Most MPs in an uncertain world would not rule out military action altogether but many MPs saw the long, wordy, cobbled together motion as code or proxy for a vote in favour of the planned military action.

Many, having been brought back to Parliament on a false pretext were not prepared to take the government motion on the face value. I read it carefully but was unhappy with the impression it gave of leaving only one option open to the UN- to either back a military strike or not.

It seemed to me that if we are serious about pressing the UN to address the obscene use of chemical weapons by Syria ,then we cannot in advance tell it how precisely it punishes a violation of international law. That applies even if we are sceptical about whether it will act at all. (It could for example instead order the supervised destruction of chemical weapon stockpiles as it did in Saddam Hussein's Iraq)

For that reason I could not back the government motion even though I didn't disagree with every bit of it -particularly the call for evidence to be presented and UN action.

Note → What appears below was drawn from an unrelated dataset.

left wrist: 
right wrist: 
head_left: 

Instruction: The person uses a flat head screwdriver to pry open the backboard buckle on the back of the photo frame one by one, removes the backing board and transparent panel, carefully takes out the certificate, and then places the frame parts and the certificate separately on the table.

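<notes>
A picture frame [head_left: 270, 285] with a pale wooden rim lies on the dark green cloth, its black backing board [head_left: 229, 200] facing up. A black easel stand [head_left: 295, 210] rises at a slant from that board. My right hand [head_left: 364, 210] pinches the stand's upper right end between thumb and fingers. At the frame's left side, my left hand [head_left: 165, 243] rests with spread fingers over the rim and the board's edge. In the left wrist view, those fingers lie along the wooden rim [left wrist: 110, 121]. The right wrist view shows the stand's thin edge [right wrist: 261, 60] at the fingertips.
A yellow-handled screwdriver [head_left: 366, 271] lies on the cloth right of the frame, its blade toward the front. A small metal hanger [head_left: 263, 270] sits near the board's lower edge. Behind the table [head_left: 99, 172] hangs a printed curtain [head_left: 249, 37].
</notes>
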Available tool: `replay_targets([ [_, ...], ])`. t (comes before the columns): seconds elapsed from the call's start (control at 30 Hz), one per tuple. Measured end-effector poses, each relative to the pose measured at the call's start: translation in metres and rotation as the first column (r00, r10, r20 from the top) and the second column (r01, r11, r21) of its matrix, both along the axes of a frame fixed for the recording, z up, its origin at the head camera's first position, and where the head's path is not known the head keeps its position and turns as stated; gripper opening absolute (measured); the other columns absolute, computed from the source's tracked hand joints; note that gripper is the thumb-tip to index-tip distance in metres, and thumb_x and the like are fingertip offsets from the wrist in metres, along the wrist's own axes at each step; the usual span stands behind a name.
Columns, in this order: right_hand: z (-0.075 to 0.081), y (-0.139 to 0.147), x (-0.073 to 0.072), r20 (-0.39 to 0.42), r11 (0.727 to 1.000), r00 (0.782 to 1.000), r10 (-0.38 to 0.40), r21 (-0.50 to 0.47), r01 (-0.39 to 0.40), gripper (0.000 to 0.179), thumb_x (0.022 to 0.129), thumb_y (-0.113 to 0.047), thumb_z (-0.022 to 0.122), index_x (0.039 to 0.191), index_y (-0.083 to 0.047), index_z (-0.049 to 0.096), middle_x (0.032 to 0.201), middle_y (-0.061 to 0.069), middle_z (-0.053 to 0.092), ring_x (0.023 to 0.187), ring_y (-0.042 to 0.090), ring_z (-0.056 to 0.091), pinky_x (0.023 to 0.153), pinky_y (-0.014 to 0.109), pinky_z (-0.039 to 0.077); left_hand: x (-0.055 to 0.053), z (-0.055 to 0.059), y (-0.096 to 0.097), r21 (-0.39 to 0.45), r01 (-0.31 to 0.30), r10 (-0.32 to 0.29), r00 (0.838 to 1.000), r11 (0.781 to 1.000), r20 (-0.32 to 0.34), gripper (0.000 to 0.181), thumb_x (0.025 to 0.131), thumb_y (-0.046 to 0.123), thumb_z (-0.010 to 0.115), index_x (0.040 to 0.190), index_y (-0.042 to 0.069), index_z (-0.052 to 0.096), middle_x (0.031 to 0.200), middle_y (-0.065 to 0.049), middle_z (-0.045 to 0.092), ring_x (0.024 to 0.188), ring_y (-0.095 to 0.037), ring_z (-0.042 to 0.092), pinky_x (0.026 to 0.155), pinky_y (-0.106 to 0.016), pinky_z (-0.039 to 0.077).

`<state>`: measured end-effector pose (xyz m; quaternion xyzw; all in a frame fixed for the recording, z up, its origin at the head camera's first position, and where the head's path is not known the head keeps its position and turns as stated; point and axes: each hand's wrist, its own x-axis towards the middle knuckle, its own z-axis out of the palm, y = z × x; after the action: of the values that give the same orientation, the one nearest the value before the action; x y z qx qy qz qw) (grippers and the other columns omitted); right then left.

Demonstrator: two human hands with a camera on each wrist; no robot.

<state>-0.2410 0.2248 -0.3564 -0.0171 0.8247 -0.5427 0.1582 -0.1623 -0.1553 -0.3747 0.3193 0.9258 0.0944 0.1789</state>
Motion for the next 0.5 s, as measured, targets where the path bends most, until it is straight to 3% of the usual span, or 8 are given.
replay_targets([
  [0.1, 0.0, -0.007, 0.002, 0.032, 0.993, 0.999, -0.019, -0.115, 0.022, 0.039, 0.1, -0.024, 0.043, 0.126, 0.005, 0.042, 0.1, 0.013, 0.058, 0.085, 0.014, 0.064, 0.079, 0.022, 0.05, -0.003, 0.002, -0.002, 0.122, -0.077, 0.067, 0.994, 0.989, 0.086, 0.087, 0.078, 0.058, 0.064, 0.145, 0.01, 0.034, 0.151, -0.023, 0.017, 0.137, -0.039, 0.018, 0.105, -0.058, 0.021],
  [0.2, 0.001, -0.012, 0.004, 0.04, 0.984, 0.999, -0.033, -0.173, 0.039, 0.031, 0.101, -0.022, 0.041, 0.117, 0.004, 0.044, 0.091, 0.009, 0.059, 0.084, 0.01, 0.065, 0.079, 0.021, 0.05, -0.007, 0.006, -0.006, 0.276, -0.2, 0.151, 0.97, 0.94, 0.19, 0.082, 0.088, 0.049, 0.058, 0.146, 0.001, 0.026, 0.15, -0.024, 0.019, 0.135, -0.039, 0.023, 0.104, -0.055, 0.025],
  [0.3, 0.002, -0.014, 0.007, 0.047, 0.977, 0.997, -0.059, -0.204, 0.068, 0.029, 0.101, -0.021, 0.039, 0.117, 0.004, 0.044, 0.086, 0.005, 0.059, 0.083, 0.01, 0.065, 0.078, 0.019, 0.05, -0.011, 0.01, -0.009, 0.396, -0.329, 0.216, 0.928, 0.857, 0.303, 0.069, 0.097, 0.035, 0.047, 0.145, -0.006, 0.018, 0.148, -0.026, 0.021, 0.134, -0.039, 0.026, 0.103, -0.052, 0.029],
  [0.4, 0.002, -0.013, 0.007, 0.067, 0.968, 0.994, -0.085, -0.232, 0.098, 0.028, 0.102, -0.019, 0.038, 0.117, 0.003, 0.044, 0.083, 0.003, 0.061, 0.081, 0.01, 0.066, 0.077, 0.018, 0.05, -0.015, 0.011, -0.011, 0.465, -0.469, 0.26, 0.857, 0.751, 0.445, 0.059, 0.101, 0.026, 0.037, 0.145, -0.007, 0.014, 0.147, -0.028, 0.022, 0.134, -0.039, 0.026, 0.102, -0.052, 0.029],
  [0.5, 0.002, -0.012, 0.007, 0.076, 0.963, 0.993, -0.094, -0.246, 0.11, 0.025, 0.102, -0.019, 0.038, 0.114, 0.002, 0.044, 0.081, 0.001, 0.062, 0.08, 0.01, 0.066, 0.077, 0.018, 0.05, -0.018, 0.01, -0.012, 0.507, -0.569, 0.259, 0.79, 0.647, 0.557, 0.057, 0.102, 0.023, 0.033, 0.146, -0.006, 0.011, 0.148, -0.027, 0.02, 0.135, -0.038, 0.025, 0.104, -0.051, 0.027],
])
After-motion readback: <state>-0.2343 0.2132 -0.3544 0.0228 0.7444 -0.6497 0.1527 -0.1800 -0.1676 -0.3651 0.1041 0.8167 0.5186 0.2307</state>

There were though many MPs who told me they were very unlikely to vote for a military strike against Syria by the UK but voted with the government on this first vote because they were in favour of referring the issue in the first instance to the UN.They knew ,or thought they knew, it was the following week's vote that would really count.

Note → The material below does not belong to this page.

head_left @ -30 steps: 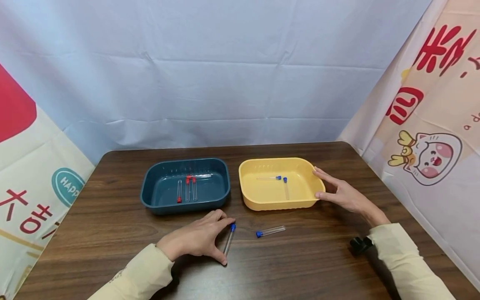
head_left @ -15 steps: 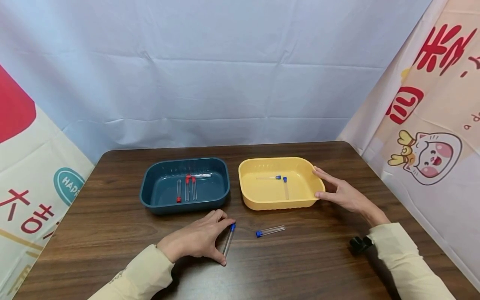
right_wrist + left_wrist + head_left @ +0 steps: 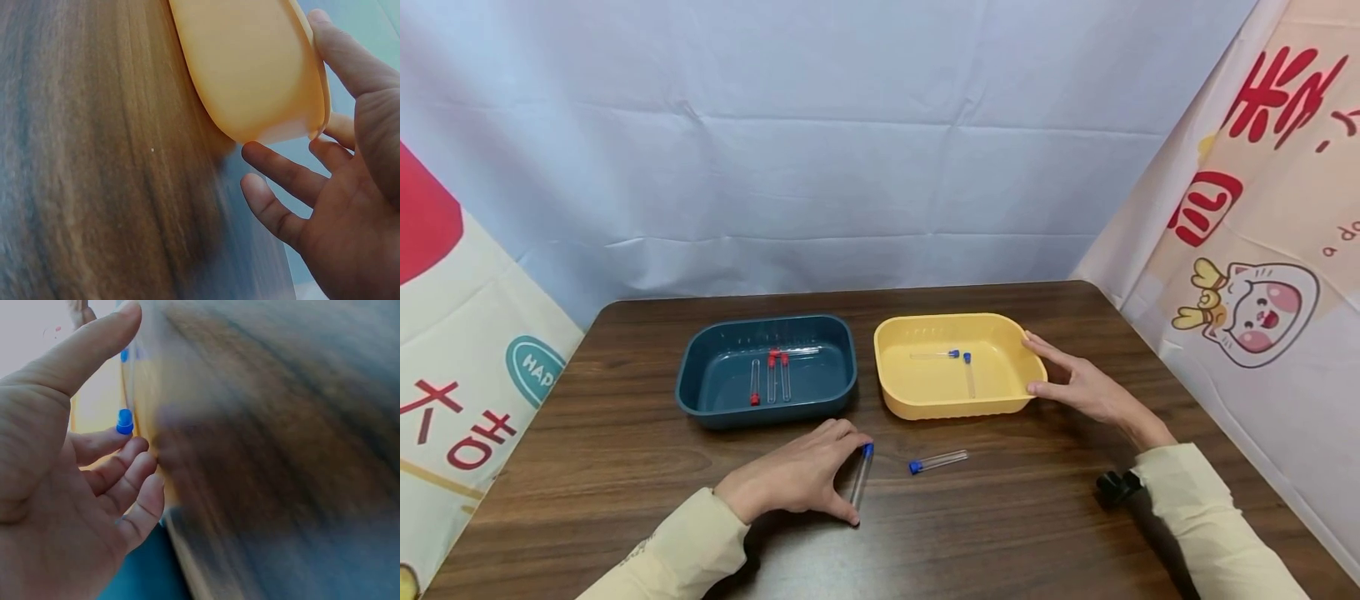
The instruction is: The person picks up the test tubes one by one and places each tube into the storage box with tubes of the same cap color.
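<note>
Nothing much is changing since the earlier frames: I am seeing only a slight slide of the head view, while both hands are staying where they were. My left hand [image 3: 793,483] is lying on the wooden table [image 3: 625,467] with thumb and forefinger curled around a clear blue-capped tube [image 3: 860,481], which is lying flat in front of the dark teal tray [image 3: 700,354] holding red-capped tubes [image 3: 770,377]. My right hand [image 3: 1086,387] is resting with relaxed, spread fingers against the right wall of the yellow tray [image 3: 958,408], gripping nothing. A second loose blue-capped tube [image 3: 937,461] is lying between the hands. On the left banner [image 3: 531,367] I am reading "HAP" in a teal badge; the right curtain [image 3: 1255,217] is showing red characters I cannot make out.
</note>
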Demonstrator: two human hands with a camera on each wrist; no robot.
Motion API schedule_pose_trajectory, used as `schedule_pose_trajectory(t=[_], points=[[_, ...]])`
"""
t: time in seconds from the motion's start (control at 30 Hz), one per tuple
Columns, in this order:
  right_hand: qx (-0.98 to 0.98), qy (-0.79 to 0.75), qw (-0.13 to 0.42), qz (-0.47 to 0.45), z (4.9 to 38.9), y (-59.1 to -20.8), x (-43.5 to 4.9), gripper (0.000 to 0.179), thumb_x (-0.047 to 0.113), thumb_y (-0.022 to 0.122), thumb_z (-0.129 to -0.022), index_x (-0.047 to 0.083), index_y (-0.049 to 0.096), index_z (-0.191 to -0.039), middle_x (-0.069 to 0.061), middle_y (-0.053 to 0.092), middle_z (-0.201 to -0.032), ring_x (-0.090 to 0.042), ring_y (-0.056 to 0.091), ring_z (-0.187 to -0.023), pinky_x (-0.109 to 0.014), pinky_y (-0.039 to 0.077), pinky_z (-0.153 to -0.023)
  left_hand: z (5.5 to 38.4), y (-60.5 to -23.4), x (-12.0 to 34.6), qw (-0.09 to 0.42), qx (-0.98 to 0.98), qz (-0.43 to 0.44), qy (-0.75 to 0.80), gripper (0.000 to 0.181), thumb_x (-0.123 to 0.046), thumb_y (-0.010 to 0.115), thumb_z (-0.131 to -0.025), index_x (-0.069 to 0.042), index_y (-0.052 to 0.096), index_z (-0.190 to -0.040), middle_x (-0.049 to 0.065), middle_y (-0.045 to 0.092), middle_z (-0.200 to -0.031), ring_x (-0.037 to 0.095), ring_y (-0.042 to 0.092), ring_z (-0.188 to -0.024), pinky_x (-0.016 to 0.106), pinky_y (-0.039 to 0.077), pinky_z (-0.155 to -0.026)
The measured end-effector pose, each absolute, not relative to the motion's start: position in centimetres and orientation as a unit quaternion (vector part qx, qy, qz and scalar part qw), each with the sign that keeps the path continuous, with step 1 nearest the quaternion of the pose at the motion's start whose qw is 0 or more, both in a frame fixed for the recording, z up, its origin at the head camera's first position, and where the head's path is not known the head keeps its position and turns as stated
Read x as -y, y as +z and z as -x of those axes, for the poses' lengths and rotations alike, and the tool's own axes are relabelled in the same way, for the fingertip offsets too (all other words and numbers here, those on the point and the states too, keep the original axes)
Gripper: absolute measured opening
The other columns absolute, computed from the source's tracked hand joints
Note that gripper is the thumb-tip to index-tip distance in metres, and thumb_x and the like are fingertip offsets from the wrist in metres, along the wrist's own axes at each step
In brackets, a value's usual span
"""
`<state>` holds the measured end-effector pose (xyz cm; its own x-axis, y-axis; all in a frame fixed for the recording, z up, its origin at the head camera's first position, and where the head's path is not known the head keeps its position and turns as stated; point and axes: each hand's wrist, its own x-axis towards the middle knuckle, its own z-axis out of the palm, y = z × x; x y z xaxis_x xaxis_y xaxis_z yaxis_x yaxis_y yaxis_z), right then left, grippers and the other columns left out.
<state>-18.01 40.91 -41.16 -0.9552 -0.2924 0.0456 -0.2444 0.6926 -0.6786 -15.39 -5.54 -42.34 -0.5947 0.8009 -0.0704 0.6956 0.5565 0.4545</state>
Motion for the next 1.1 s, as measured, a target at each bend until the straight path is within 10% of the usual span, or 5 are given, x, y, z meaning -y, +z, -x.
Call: schedule_pose_trajectory(t=[1.1], points=[[-0.914, -0.377, 0.033, 0.146, 18.2, -41.3, -41.1, 0.078, 0.023, 0.075, -0.097, 0.011, 0.034, -0.163, -0.01, 0.021, -0.171, -0.04, 0.017, -0.155, -0.067, 0.022, -0.116, 20.1, -35.0, -1.5, 0.097, -0.868, -0.441, 0.205, 0.098, -0.054, 0.084, -0.083, -0.01, 0.041, -0.158, 0.005, 0.05, -0.148, 0.016, 0.05, -0.126, 0.035, 0.046, -0.109]])
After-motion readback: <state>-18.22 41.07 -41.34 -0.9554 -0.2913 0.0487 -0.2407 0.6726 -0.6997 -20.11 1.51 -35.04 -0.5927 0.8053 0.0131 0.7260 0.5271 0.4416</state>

The UN so far as chemical weapons are concerned is supposed to be the world's policeman. However, we all know that when policemen occasionally don't ,won't or can't do their job, others sometimes feel obliged to act. You can't ever rule that out and people have to decide for themselves whether they have such a situation on their hands.

Before you act though and take the law into your own hands with all the risks that involves you have to be convinced that you can achieve a genuinely good outcome.

As a stand-in for the world's policeman the USA has not always been impartially fair or effective. In backing the USA in that role, the UK must be reasonably sure that the USA is going to be both fair and effective. None of this is certain and all of this needs to be weighed promptly but most carefully -not be bounced into.

The simplifiers like Paddy will say yes but it is messy, could get complicated, may exacerbate hostility in Islamic nations, anti-Western sentiment, refugee problems, regional conflagration etc BUT the bottom line is no strike now = further use of and proliferation of chemical weapons.

That and its consequences are certainly worth considering seriously.

However, the unpunished use of Napalm or Agent Orange by the USA in the 70s - the use of cluster bombs in the 80s (also unpunished) did not led to the worldwide roll out that Paddy's argument would lead us to believe was utterly inevitable. Hussein used chemical weapons unpunished against the Kurds and the Iranians but then did not use them in the Gulf War to fend off defeat.

The USA indeed developed chemical cluster weapons themselves in the 60s and are in the process of destroying them.

Unpunished use of fiendish weapons in the face of world wide abhorrence can makes repetition more probable. It's something that must be taken very, very seriously. It does not though make worldwide proliferation inevitable. Worldwide condemnation and exposure has its impact too.

There are no knock down arguments here either for or against that get us out of the painful, anguished process of examining responsibly, truthfully the pluses and minuses of action, listening to all the expertise available. That's what all MPs should now be doing. That's what the government should be doing.

Sadly due to the shambolic way in which this issue came before parliament events may by pass us rather than be shaped by us, I think.